本格的な夏山シーズンの到来です。西日本最高峰の石鎚山では、1日、恒例の「お山開き」が行われ、雨の中、多くの信者が集まり熱気に包まれました。

午前6時半、石鎚山の7合目にある成就社では、厳かに神事が執り行われたあと、仁・智・勇の三体の御神像が、次々と運び出されました。

降りしきる雨の中、およそ300人の信者がそれぞれの御神像と共に「ワッショイ、ワッショイ」と掛け声を響かせながら境内を練り歩きます。

(信者)
「去年と今年、僕は子どもが出来たので、それのお守りを『ありがとうございました』という返しに来るのと、『これからもよろしくお願いします』という気持ちで登る」
「健康を願って登る。がんばるぞー」

そして、信者たちは、御神像と共に標高1982メートルの頂を目指しました。

最大の難所「鎖場」では、ほぼ垂直にそそり立つ岩肌を声を掛け合いながら一気に登ります。

山頂に到着した信者たちは、ほら貝の音色が響き渡る中胴上げをしたり、ご利益を授かろうと御神像を体にこすり合わせたりして、1年間の無病息災を祈っていました。

(信者)
「こういう天気だが、気持ちのいい山開きができたのでは」
「60回以上来ている。

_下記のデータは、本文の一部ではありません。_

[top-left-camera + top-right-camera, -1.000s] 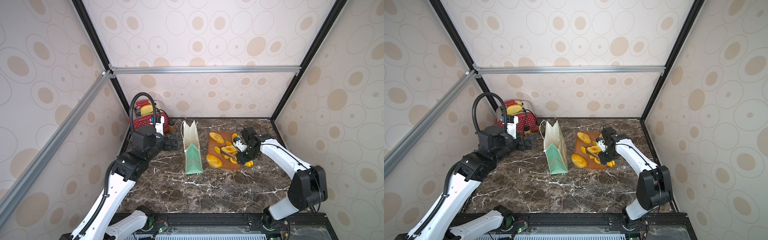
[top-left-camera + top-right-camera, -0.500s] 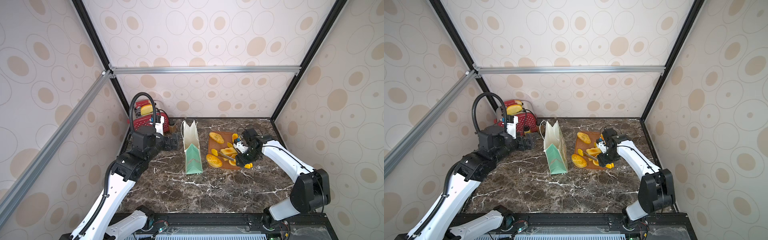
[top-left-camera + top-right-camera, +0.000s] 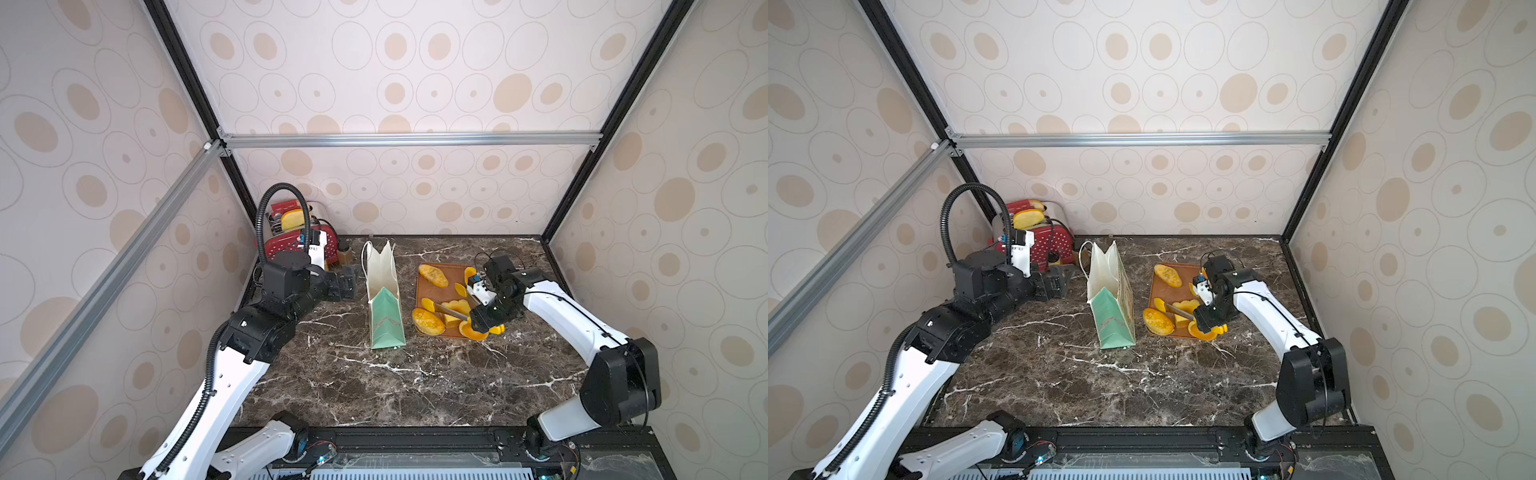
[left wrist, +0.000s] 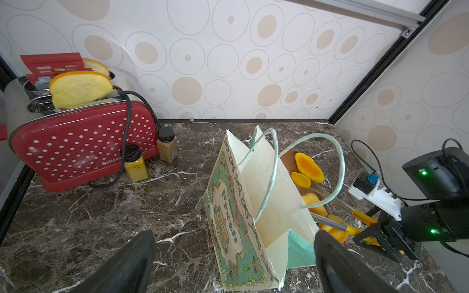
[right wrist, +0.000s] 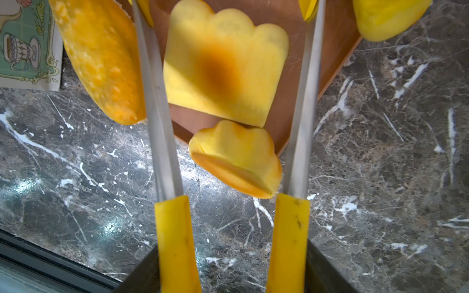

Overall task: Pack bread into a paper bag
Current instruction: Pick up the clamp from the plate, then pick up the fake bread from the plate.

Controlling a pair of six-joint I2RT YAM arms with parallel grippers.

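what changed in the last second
Barely anything. The right arm's elbow sagged slightly toward the table's front, and the tongs gripped in the right claw slid a touch further over the board toward the paper bag. No bread lifted. Left claw, bag and bread stayed put.

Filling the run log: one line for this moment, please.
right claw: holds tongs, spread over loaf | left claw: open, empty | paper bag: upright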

家内安全、大難は小難、小難は無難ということでさせてもらったら、一番ありがたい」

(初めて参加した信者)
「神の境地というか、足場のないところを登っていく感覚で、石鎚山の偉大さ、自然の偉大さを知らされた」

「お山開き」の夏季大祭は10日まで続き、神社では期間中、およそ1万人の人出を見込んでいます。